# The fishless cycle in my new tank



## Fish novice (Jun 28, 2013)

I plan to add the water to my new Fluval Roma 125 tomorrow and start the fishless cycle. I found the following video on YouTube and the guy recommends starting things off with a pinch of fish food. The MOST Important Aquarium Video to watch. ~Water Cycling~ - YouTube Is this good way to go about it ? I can also borrow the second filter from my daughter's tank which is an Interpets PF 2. Alternatively, I bought a bottle Kleenoff Household Ammonia, should I use that rather than fish food and if so, how much ammonia should I add ? This part of fishkeeping seems a bit scary to me but I'm guessing it becomes a formality in time and nothing to worry about ?

Geoff.


----------



## Picklelily (Jan 2, 2013)

As far as I am aware adding household ammonia to your tank won't help.

What you are trying to do is get bacteria to develop in your tank, that will feed on the ammonia and nitrites from decomposing food and your fishes waste.

In a new tank they would just be feeding off the pinch of decomposing food you have put in the tank.

To help your new tank along, you could put some water from your daughters tank into your new tank. Hopefully this water will have a few of the beneficial bacteria in it, to help get your new tank started. At least this is what I have done with my new tank. You can instead buy an aquarium starter culture.

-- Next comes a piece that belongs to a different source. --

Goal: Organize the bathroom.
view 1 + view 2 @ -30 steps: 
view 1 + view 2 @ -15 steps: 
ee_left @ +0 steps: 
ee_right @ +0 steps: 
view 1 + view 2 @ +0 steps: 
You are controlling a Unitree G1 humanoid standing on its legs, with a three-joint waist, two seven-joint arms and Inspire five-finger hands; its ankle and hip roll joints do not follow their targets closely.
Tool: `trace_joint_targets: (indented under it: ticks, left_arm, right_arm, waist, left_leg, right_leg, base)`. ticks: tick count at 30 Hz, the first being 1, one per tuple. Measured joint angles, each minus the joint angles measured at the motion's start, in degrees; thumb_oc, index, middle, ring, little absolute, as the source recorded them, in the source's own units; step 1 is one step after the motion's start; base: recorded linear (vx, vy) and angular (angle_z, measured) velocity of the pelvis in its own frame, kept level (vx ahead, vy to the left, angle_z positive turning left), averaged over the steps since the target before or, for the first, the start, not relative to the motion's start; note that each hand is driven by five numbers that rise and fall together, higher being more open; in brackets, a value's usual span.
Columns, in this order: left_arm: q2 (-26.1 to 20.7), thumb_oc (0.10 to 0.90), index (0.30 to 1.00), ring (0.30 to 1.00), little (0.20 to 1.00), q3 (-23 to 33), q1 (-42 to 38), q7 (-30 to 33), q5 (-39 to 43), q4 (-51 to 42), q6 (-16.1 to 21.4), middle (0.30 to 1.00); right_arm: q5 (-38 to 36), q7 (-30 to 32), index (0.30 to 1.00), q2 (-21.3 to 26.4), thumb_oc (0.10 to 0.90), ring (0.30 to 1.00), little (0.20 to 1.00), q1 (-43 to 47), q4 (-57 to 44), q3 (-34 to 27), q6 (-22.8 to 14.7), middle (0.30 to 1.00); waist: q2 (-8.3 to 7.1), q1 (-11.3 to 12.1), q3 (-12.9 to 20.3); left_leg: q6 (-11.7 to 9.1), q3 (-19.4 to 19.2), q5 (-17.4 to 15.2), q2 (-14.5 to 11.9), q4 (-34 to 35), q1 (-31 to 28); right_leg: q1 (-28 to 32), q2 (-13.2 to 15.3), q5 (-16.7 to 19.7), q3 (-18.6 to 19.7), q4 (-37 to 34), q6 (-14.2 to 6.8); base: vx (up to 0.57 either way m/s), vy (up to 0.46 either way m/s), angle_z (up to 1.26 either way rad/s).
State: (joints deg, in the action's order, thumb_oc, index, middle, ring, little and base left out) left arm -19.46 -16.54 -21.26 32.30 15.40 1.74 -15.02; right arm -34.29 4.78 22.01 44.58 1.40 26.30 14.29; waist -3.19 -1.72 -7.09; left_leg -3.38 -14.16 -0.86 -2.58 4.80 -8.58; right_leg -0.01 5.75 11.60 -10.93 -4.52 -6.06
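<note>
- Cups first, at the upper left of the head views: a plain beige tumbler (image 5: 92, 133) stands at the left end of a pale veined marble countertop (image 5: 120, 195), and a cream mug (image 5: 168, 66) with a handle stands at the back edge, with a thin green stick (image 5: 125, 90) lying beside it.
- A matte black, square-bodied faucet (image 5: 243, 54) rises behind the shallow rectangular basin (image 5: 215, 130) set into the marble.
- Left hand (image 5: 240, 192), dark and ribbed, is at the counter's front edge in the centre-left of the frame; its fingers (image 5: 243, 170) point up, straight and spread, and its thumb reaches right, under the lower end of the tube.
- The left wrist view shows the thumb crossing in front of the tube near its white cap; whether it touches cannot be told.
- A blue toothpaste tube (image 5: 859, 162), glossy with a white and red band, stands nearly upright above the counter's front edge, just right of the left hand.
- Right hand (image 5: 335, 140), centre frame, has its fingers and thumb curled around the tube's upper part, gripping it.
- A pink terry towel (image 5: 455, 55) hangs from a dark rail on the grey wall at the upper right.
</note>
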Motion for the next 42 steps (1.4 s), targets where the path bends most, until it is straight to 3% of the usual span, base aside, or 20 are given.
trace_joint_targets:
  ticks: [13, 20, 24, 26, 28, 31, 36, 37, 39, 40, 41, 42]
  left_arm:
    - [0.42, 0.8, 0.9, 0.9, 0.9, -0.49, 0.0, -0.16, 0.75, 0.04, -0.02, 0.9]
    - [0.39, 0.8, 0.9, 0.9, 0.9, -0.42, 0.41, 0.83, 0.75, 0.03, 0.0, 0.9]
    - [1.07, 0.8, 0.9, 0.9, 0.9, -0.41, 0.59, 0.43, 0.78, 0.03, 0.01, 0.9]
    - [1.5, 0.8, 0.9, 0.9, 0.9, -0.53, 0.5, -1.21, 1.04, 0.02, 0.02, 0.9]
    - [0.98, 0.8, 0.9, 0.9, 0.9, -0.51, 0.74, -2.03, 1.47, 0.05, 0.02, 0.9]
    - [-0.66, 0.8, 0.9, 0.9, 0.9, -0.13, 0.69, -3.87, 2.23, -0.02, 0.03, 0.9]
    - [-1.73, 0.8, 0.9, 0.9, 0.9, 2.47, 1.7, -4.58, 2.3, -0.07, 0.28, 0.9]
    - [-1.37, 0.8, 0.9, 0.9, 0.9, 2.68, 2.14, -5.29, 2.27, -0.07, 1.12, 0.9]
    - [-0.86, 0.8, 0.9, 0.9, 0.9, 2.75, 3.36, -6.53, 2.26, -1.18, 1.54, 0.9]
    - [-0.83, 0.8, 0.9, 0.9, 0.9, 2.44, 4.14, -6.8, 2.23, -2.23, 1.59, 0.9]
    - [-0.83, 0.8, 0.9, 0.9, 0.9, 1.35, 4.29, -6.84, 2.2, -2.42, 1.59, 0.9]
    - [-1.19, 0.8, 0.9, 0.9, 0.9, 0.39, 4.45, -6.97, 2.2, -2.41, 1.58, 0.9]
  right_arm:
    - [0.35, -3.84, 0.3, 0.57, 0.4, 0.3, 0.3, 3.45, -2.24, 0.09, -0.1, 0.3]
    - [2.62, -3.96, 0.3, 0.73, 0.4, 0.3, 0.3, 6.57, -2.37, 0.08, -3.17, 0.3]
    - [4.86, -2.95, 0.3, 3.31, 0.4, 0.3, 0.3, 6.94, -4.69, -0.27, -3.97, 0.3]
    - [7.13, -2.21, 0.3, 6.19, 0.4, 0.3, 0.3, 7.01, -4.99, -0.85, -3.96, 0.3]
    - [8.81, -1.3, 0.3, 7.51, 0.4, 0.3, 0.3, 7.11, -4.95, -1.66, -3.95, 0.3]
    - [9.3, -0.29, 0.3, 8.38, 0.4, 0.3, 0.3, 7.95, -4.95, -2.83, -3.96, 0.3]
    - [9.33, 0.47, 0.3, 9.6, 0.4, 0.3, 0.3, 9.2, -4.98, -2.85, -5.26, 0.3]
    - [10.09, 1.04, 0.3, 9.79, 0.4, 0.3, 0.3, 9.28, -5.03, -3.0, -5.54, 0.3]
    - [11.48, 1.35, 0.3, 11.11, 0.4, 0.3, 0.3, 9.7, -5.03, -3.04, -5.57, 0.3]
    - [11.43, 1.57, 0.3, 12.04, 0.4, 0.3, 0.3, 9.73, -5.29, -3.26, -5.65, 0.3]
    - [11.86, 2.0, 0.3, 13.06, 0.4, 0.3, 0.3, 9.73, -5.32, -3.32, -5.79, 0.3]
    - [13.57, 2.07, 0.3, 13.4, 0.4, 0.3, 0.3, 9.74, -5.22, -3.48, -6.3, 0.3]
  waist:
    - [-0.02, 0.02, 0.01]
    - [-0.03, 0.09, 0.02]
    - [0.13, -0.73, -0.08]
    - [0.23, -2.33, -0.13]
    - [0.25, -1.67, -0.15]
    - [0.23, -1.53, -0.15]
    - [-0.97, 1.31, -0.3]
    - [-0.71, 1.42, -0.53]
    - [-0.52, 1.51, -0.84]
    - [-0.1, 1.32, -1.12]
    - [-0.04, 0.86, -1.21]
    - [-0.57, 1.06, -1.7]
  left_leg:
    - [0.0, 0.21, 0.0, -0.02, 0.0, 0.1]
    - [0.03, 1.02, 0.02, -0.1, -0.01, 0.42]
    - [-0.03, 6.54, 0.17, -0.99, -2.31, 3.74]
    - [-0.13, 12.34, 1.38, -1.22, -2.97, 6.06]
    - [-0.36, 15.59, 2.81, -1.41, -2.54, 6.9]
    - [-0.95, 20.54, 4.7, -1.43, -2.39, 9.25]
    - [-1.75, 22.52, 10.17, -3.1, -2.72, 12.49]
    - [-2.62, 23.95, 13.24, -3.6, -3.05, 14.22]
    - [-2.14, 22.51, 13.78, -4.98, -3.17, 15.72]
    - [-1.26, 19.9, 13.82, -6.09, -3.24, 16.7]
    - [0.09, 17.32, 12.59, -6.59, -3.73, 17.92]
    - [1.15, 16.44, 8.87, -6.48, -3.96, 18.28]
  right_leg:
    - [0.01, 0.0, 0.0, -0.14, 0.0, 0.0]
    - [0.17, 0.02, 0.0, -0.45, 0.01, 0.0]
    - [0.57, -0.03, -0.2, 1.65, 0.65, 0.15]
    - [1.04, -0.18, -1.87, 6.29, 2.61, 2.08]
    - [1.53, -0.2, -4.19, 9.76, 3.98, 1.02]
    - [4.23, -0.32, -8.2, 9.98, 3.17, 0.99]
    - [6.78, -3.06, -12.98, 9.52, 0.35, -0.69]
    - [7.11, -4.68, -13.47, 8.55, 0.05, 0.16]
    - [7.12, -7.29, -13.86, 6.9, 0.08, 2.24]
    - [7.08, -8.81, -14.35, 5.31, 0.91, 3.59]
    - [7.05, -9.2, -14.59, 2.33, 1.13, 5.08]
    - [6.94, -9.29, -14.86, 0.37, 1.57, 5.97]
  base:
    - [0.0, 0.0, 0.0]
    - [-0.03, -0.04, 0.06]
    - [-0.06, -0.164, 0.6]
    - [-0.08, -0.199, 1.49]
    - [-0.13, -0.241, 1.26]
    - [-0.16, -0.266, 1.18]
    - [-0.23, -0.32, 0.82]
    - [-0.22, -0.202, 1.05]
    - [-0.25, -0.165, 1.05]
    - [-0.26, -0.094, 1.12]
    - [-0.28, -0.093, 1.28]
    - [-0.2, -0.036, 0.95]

I'm sure somebody with more knowledge will come along, but I hope that helps a bit. Great video link by the way.


----------



## Picklelily (Jan 2, 2013)

Found this for you on adding household ammonia

Using Household Ammonia for Humane Cycling of a Tank

and this

Fishkeeping - Household Ammonia information [Forums - General Information]
#18 Re: Household Ammonia information
EagleC Posted on: 2/6/2008 20:44
You test once per day and top up as required.

. 1ml of 9.5% ammonia in 100L of water is 1ppm (approximately!)

So, you test each day and if its below 2ppm you add 2ppm. It really is that simple. You continue this all the way through the cycle.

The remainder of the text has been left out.